Is St. Louis in great shape? No. Are we in Detroit 2013 shape? Also no. The median value of a single family home in St. Louis: $123,800. Detroit: $42,800. Per capita income in St. Louis: $26,739. Detroit: $16,433. St. Louis poverty rate: 25% Detroit: 38%. Correcting for population size, St. Louis has only roughly 25% of the debt Detroit had when it entered bankruptcy. While St. Louis is obviously in a degree of distress, we simply maintain a larger tax base relative to our obligations than Detroit has. Despite headline grabbing quotes to the contrary, St. Louis is not a recession away from bankruptcy.
And what happens during a bankruptcy? Cities have two main categories of long term obligations.
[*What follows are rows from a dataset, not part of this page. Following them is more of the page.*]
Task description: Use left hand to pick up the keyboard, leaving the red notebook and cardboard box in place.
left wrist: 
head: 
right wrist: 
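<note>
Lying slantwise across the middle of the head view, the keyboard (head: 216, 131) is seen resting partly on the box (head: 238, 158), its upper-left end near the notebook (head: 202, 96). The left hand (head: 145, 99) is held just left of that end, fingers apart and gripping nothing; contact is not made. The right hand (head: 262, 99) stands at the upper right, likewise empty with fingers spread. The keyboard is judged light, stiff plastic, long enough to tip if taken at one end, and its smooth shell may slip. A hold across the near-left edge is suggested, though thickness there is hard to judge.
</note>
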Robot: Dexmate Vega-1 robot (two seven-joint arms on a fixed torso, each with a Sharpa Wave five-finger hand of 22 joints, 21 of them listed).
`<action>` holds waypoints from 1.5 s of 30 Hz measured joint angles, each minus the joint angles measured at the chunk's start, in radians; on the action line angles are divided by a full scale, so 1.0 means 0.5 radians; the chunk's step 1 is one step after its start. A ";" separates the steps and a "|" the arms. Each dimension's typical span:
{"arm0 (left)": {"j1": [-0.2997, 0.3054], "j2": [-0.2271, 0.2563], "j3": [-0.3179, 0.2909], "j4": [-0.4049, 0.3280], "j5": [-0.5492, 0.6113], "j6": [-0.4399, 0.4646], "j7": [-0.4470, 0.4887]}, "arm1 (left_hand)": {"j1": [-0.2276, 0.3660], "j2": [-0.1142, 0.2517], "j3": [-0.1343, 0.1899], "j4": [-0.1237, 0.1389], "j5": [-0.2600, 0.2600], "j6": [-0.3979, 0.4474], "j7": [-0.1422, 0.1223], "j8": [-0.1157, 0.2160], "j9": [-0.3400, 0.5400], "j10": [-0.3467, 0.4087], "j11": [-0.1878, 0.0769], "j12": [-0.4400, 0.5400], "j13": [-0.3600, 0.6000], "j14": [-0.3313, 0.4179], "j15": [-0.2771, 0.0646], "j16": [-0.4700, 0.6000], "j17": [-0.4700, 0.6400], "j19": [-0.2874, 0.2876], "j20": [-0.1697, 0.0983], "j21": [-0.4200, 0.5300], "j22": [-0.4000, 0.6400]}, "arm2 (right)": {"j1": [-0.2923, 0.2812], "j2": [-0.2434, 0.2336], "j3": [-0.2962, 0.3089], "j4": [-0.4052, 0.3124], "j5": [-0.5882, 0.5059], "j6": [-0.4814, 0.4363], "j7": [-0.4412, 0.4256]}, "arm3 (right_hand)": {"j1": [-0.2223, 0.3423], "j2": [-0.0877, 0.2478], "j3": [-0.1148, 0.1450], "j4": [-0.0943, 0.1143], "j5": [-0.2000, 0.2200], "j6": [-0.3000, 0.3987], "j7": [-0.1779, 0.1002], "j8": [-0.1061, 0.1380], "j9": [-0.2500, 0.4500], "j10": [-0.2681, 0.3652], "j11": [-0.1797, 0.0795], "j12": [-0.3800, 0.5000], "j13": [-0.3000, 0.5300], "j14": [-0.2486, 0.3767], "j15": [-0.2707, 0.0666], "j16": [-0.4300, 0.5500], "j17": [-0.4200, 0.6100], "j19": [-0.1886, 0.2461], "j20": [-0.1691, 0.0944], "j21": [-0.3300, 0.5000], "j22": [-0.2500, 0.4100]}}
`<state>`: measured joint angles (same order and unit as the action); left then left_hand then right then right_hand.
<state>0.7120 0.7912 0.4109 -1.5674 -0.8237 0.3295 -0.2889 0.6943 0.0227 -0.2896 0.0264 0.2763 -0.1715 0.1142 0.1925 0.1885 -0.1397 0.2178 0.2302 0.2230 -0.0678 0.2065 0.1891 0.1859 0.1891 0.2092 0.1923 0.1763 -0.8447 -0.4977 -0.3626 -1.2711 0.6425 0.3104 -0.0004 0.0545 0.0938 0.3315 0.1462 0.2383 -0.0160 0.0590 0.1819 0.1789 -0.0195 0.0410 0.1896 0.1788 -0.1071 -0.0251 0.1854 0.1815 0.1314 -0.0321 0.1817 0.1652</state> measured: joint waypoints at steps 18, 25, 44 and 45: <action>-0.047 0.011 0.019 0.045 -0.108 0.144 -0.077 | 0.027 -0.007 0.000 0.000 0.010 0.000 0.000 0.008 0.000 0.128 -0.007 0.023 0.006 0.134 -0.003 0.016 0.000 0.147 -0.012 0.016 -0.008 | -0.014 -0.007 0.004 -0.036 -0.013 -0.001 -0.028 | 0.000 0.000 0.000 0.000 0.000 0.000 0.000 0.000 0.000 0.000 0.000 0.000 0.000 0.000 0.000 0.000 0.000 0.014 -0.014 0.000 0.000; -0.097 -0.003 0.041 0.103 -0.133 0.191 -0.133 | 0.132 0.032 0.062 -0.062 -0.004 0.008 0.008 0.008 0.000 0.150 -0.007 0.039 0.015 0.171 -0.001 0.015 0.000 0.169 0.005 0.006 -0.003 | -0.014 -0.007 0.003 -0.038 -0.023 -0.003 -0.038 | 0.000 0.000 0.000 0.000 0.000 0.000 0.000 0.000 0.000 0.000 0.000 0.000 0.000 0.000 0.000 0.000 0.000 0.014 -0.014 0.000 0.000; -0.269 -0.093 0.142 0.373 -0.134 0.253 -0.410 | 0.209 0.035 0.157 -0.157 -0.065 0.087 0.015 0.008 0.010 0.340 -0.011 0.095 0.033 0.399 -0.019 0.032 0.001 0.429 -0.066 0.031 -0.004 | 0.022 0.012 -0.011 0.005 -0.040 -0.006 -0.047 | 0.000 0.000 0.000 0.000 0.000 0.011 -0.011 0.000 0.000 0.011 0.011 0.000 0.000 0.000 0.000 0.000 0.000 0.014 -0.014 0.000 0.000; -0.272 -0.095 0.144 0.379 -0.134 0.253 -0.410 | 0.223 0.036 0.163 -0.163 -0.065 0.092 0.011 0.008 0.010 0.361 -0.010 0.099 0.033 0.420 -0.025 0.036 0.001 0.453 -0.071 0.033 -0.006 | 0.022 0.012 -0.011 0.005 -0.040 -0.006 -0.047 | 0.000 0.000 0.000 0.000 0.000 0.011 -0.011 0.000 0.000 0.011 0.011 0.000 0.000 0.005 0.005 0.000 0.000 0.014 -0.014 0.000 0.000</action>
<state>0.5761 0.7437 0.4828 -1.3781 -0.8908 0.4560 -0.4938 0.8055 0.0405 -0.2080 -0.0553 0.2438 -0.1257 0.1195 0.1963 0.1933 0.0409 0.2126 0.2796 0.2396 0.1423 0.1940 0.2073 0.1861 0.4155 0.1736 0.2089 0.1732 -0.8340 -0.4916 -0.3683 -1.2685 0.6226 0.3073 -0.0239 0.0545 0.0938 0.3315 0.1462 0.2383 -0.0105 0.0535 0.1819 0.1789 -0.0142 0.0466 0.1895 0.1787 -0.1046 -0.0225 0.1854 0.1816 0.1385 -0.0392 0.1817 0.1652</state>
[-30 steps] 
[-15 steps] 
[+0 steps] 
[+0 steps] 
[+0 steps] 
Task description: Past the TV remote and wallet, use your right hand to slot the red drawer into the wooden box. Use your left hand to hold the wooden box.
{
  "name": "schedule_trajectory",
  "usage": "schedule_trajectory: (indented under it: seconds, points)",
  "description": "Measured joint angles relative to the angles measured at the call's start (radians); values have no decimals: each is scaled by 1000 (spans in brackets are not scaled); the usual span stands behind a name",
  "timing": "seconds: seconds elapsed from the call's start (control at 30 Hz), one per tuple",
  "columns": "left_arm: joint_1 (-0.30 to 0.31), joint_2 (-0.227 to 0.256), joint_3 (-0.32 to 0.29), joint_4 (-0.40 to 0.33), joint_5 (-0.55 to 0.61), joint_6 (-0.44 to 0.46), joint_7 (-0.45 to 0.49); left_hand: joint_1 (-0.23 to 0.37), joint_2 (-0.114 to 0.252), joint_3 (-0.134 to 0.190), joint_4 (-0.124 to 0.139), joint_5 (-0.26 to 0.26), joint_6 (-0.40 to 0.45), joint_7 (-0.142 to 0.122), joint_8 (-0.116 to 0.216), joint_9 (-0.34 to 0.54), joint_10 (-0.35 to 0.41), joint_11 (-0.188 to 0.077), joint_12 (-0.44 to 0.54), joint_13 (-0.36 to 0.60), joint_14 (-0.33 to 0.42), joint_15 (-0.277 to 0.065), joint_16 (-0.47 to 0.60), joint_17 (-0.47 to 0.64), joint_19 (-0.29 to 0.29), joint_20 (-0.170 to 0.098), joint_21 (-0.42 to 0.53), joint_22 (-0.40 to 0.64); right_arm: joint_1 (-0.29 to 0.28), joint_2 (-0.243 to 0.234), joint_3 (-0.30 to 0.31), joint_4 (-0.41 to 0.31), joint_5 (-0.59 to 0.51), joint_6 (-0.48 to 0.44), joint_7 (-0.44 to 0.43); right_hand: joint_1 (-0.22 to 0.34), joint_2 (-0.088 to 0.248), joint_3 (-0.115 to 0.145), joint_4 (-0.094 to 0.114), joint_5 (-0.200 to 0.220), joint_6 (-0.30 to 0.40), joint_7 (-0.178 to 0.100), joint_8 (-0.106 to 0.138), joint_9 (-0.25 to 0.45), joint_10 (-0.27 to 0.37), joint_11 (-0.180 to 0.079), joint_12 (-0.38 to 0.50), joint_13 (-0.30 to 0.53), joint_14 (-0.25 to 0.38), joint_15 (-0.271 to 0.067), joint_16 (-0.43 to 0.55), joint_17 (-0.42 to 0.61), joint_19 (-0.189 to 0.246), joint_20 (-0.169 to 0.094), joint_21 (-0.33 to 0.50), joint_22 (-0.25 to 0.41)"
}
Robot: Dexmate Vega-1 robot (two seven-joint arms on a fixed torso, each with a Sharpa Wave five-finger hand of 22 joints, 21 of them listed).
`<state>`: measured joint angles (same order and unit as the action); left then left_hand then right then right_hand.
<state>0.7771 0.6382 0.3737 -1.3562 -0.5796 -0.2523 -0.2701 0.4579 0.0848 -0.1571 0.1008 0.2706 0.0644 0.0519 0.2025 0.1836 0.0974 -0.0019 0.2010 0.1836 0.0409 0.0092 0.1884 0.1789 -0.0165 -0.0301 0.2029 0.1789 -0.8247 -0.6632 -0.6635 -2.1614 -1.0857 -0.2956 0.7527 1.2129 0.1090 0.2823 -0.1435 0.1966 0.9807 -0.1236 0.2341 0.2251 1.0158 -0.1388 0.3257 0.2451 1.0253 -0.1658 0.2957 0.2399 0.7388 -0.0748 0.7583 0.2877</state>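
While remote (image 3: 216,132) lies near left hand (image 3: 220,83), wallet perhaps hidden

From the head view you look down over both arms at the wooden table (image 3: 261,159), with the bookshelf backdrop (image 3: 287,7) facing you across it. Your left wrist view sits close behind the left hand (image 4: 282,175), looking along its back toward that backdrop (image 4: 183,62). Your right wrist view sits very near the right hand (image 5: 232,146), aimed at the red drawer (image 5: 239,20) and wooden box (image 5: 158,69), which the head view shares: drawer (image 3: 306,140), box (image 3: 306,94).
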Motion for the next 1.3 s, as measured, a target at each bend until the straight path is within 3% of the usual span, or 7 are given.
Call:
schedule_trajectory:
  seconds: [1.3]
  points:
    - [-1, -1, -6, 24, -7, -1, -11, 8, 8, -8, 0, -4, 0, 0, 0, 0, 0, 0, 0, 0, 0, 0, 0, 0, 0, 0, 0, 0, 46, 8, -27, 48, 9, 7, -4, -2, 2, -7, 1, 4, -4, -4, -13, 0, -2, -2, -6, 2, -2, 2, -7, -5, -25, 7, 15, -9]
Debt to various financial institutions and investors for capital improvements, and pension and related expenses for retirees. Bankruptcy in Detroit meant already retired public workers had their existing pensions reduced. In some cases they actually had to pay back funds that had accumulated pre-retirement which they had yet to withdraw. When Fitch says of bankruptcy, “just do it,” He’s saying, “Let’s just take away some the benefits we owe retired police officers, surviving spouses, firefighters, and other public employees.” Guess where many of these retired workers live: St. Louis County. If bankruptcy comes, it’s coming just as hard for Tim Fitch’s constituents.
Unification of the region would ultimately improve everyone’s overall financial position, and allow growth anywhere within the region to benefit all of us. But just as importantly, it puts us all on the same team. St. Louis may be bumping along with a flat tire, but Tim Fitch’s suggestion that we smash out the windows too isn’t going to help. Fragmentation has been recognized as a drag on the region for over 100 years, no one recently invented this idea. We can keep bumping along, throwing stones at each other across that invisible line 600 feet west of Skinker, or we can put some air on the tires.